[Pacemaker] Pacemaker Digest, Vol 31, Issue 56

Fri Jun 18 07:29:51 EDT 2010

On Fri, Jun 18, 2010 at 12:18 PM, Maros Timko <timkom at gmail.com> wrote:
>> Despite your clocks being a bit out, "dampen" looks to be doing what
>> its supposed to...
>
> OK, vsp7 is more than 1 second ahead, still not that bad
> [root at vsp7 ~]# date +%H:%M:%S.%N; ssh 135.64.30.29 date +%H:%M:%S.%N
> 10:07:15.093943000
> 10:07:13.924642000

Oh thats not the cause of the problem.  It just made looking at the
logs "more interesting".

And actually I looked at it different way, and you can see that the
time between the two updates is at most a second.

 ### Update 1
Jun 17 15:13:36 vsp8 crmd: [21296]: info: do_state_transition: State
transition S_IDLE -> S_POLICY_ENGINE [ input=I_PE_CALC
cause=C_FSA_INTERNAL origin=abort_transition_graph ]

Jun 17 15:13:36 vsp8 crmd: [21296]: info: te_rsc_command: Initiating
action 7: stop Dummy1_stop_0 on vsp8.example.com (local)
Jun 17 15:13:36 vsp8 crmd: [21296]: info: te_rsc_command: Initiating
action 8: start Dummy1_start_0 on vsp7.example.com

 ### Update 2
Jun 17 15:13:37 vsp8 crmd: [21296]: info: abort_transition_graph:
te_update_diff:146 - Triggered transition abort (complete=0,
tag=transient_attributes, id=e20a4cb1-c2a2-41b1-910b-0f2b79db0ef8,
magic=NA, cib=0.9.13) : Transient attribute: update

>>
>> Jun 17 15:13:27 vsp7 attrd_updater: [31719]: info: Invoked:
>> attrd_updater -n pingd -v 0 -d 10s
>> Jun 17 15:13:37 vsp7 attrd: [30997]: info: attrd_trigger_update:
>> Sending flush op to all hosts for: pingd (0)
>> Jun 17 15:13:37 vsp7 attrd: [30997]: info: attrd_ha_callback: flush
>> message from vsp7.example.com
>> Jun 17 15:13:37 vsp7 attrd: [30997]: info: attrd_perform_update: Sent
>> update 16: pingd=0
>>
>> Jun 17 15:13:33 vsp8 attrd_updater: [22137]: info: Invoked:
>> attrd_updater -n pingd -v 0 -d 10s
>> Jun 17 15:13:36 vsp8 attrd: [21295]: info: attrd_ha_callback: flush
>> message from vsp7.example.com
>> Jun 17 15:13:36 vsp8 attrd: [21295]: info: attrd_perform_update: Sent
>> update 17: pingd=0
>>
>> vsp7 notices the down link first, waits 10s and then tells everyone to
>> write to the cib.
>> vsp8 only noticed the down link 3s earlier but writes to the cib anyway.
>>
>
> The explanation of "dampen" from Pacemaker docs:
> "The time to wait (dampening) for further changes occur.

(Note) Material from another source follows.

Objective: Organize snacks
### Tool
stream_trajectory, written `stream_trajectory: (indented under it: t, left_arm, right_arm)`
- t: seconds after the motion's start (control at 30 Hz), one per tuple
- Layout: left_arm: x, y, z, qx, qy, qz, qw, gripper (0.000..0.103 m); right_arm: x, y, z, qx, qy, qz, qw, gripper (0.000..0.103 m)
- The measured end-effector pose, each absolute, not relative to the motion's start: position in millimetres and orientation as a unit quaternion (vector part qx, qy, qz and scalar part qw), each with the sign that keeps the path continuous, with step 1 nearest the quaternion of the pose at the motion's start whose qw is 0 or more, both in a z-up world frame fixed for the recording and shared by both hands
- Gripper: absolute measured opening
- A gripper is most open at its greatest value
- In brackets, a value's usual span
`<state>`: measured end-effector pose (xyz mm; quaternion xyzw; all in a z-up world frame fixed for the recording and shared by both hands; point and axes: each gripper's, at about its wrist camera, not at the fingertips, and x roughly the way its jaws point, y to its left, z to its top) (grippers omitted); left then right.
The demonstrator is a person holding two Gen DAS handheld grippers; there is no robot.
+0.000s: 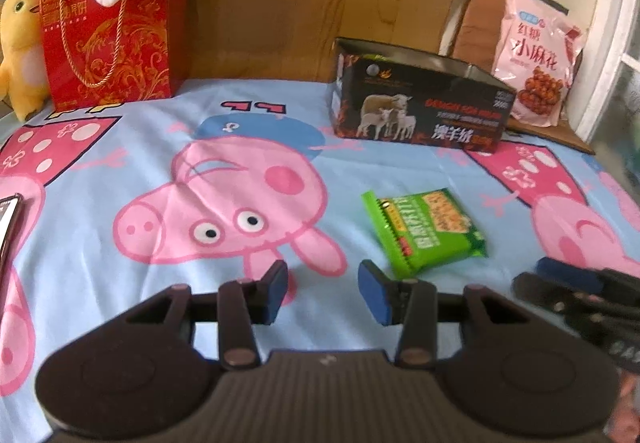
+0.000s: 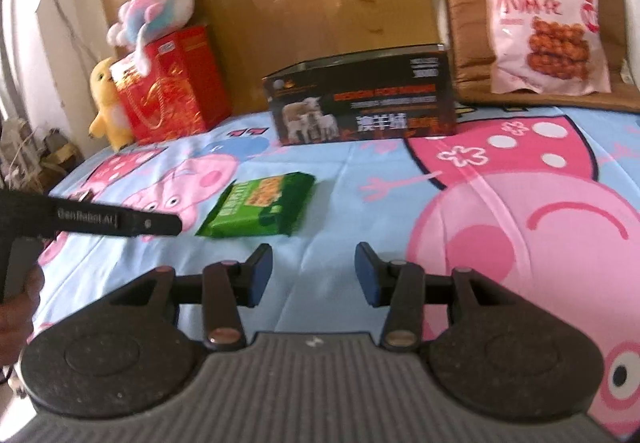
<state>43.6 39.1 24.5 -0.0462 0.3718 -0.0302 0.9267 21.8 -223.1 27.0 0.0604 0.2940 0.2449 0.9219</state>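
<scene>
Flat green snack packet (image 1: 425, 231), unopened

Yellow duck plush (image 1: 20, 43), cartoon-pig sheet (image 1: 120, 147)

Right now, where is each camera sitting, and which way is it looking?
Left wrist: sits on the left gripper, looking forward and down over the bed sheet; its open fingers show, with the right gripper at the right edge.
Right wrist: sits on the right gripper, facing the same way; its open fingers show, with the left gripper and a hand at the left.
Shared: green packet, black box, pink bag.
</scene>
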Motion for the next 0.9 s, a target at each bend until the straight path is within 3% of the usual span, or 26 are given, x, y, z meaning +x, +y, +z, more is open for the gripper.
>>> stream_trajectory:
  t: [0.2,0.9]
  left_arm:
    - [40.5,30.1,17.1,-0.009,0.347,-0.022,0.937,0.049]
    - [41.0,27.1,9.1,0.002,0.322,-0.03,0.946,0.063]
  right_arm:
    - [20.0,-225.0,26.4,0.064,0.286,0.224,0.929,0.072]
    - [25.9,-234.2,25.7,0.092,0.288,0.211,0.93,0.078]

Use this to
> prevent a resource from bouncing around the cluster when cluster nodes
> notice the loss of connectivity at slightly different times."
> I used 10 seconds dampen to prevent attribute updates at "slightly
> different times",

And it did.
Instead of the updates form both nodes coming 7s apart, they came in
"about" 1s apart.

We know about the problem but its a major rewrite to fix and hasn't
really been much of an issue for people to become a priority.
If the config is a bit larger, the PE takes a bit longer and the two
updates appear to occur "instaneously".
If the resources take more than 1s to stop, the DC doesn't get as much
done either.

And if the network is down, then no-one is going to notice the
resources restarting anyway.

But if anyone would like to volunteer to write the patch... I'd
certainly point them in the right direction :-)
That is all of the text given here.